Kakak pertamanya adalah Raden Mas Surya Tjakradiningrat, yang mana merupakan kakak tirinya. Kedua adalah Raden Ayu Larasati yang sudah menikah. Ketiga adalah kakak laki-laki kandungnya yang bernama Raden Mas Arya Tjakradiningrat. Lalu, barulah Raden Ajeng Rara dan dirinya yang terakhir. Mas Surya, Mbak Laras dan Mbak Rara berasal dari ibu sah yang mana nyonya rumah itu juga yaitu Raden Ayu Lasmi Tjakradiningrat, sedangkan dirinya dan Mas Arya adalah anak yang berasal dari hubungan terlarang ayahnya dengan pembantu di tempat tinggalnya itu. Ibu kandungnya sendiri meninggal ketika melahirkan dirinya, akibat pendarahan hebat.

Anjani tidak sering bertemu dengan Kangmas Surya, sebab pria itu jarang berada di area tempat tinggal. Kangmas Surya lebih sering mengikuti Rama berpergian, sebab dia adalah penerus takhta Bupati Klaten yang selanjutnya.
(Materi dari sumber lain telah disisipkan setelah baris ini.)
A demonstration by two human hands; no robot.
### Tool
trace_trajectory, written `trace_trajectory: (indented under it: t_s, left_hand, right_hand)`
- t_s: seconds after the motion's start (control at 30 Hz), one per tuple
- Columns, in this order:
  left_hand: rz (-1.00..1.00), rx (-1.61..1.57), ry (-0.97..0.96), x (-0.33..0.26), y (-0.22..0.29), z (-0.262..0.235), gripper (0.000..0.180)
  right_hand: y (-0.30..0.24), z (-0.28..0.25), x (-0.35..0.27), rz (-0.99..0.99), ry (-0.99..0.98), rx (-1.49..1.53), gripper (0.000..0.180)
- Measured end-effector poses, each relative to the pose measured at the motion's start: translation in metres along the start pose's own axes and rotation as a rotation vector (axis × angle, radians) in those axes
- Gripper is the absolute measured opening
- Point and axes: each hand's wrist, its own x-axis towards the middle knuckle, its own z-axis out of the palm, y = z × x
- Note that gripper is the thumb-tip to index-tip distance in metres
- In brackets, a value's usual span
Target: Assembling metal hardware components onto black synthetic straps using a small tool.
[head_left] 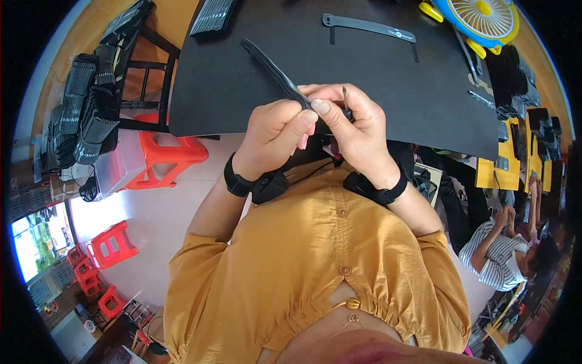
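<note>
Near the front edge of the black table (212, 91), both my hands are closed on a long, narrow black strap (267, 64). Its free end points away to the far left. My left hand (273, 133) grips the near part, thumb on top. Close beside it, my right hand (357, 127) pinches the same strap between thumb and fingers. A small pointed piece (345, 96) pokes up between the right fingers; its kind is unclear. The strap's nearest end is hidden by my hands. Farther off lies another dark strap (376, 27) with a slotted end and pale print.
A stack of straps (212, 17) sits at the table's far left. A blue and yellow fan (482, 15) stands far right. More bundled straps (85, 109) hang at the left, above red stools (170, 159). A person in a striped shirt (491, 255) works at the right.
</note>
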Motion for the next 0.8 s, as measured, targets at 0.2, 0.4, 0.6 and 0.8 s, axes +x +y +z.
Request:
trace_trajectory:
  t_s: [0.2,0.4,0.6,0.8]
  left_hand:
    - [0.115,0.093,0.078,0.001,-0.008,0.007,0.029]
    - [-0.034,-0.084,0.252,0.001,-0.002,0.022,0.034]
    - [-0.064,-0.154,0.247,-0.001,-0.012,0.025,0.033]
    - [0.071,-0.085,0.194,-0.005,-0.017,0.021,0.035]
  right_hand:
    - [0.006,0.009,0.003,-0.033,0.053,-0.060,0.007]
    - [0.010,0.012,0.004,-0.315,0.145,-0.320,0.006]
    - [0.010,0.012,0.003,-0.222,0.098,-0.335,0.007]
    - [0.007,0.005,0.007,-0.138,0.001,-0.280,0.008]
Anjani lebih dekat dengan dua kakak tiri perempuannya dan kakak laki-laki kandungnya, yaitu Kangmas Arya. Hanya saja Kangmas Arya pun juga membantu Kangmas Surya, sehingga lagi-lagi jarang berada di rumah.

Kereta kuda sudah menunggu keduanya di depan gerbang rumahnya. Anjani memanjat naik kereta kuda itu, kemudian membantu kakak dan pembantunya juga ikut naik. Kereta kuda itu langsung meluncur meninggalkan rumah ke tengah kota yang ramai. Perkebunan dan sawah kecil menjadi pemandangan Anjani sejauh mata memandang. Ia menikmati hawa sejuk di sekitar rumahnya sambil menutup matanya sendiri. Suara serangga saling bersahut-sahutan menjadi pengantar perjalanan mereka. Jalanan itu memang mulai ramai oleh kereta kuda yang mengangkut hasil panen, ternak dan terkadang juga mengangkut bangsawan ningrat, maupun londo.

Ketika sampai di tengah kota, ketiga perempuan itu langsung turun dari kereta kuda. Rara langsung menggandeng Anjani, meninggalkan Yu Marsinah yang berjalan di belakang. Mata Anjani bertemu dengan mata seorang wanita pribumi dengan pakaian ningratnya. Wanita itu menggandeng balita dengan wajahnya yang terlihat sekali jika anak itu ada darah Belanda dalam tubuhnya.